Salmo trutta
Salmo trutta · species
Peixe da família Salmonidae com duas variações principais: a truta-marrom, de água doce, e a truta marisca, anádroma que migra para oceanos.
Ficha técnica
Dados medidos de fontes científicas — sem invenção.
| Comprimento | Pode ultrapassar 1.000 mm, embora raro |
|---|---|
| Dieta | Pequenos crustáceos |
| Habitat | Rios da Europa e Ásia; água doce ou marinha (conforme morfo) |
| Conservação | Criticamente em Perigo (Portugal) |
Salmo trutta é um peixe da família Salmonidae que ocorre naturalmente nos rios da Europa e Ásia. A espécie apresenta dois morfos principais com estratégias de vida distintas: a truta-marrom, que permanece em água doce durante todo seu ciclo, e a truta marisca, que executa migrações anádromas, passando parte considerável da vida em ambientes marinhos antes de retornar aos rios para reprodução.
O morfo lacustre da truta-marrom comporta-se de forma potamodrômica, migrando entre lagos e rios ou riachos durante o período reprodutivo, embora haja registros de desova em litorais lacustres onde as condições de vento são favoráveis. O morfo fario, por sua vez, estabelece populações em riachos de altitude, mas também coloniza rios de maior porte. Evidências sugerem que morfos anádromos e sedentários que compartilham os mesmos rios possuem composição genética idêntica.
A dieta baseia-se em pequenos crustáceos, cujos pigmentos conferem à carne uma tonalidade rosada característica. Pode ultrapassar um metro de comprimento, embora tal tamanho seja raro de alcançar. Quanto ao habitat, prefere zonas de baixa profundidade, com correntes moderadas, bem oxigenadas e livres de poluição.

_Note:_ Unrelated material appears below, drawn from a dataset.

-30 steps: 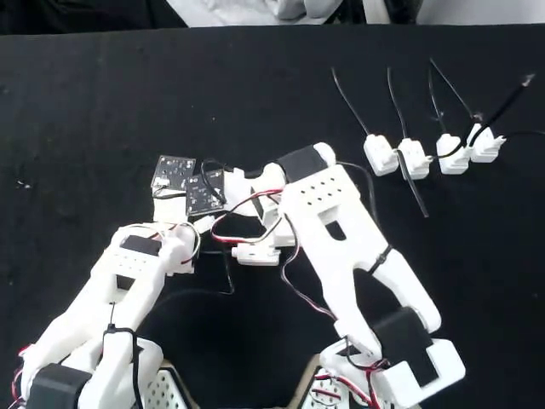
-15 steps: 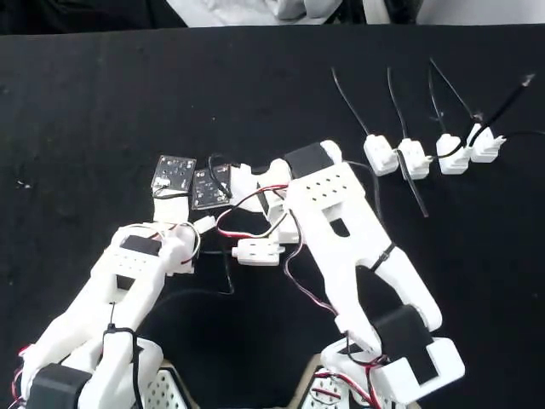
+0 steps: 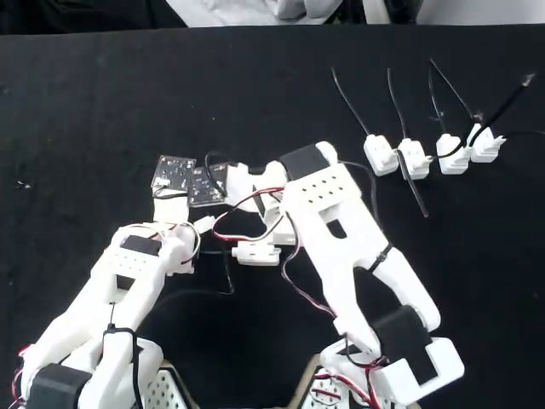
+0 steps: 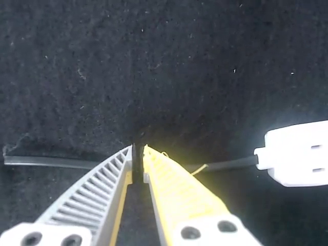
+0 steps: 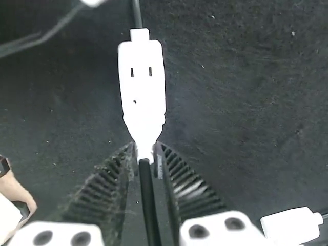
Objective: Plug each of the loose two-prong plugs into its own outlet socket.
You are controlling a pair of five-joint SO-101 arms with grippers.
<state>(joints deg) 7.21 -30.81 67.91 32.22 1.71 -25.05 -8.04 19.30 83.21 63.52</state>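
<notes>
Right wrist view shows the right gripper [image 5: 145, 154] with its jaws at a narrow gap, pinching the tapered end of the white outlet socket [image 5: 142, 97], which points straight away from the fingers. The left gripper [image 4: 137, 149] has its jaws closed tight on the black cord [image 4: 46, 162] that leads right to the socket's tabbed end. Against a second ago, the right arm's wrist has crept slightly toward the far side, while the socket has barely shifted. It lies between the arms, long axis left to right, tab to the left. Four loose plugs [image 3: 414, 158] sit in a row at far right.
</notes>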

Em Portugal, a espécie encontra-se classificada como Criticamente em Perigo. Apenas os rios Minho e Lima abrigam a forma migradora, cujos indivíduos eclodem em água doce e, após um a dois anos, deslocam-se para o oceano, onde crescem até a maturação sexual antes de regressarem aos locais de nascimento. Projeções indicam perda de metade do habitat ibérico em 2040 e desaparecimento praticamente total em 2100, acelerado por poluição, mudanças climáticas, extração de água para irrigação e sobrepesca.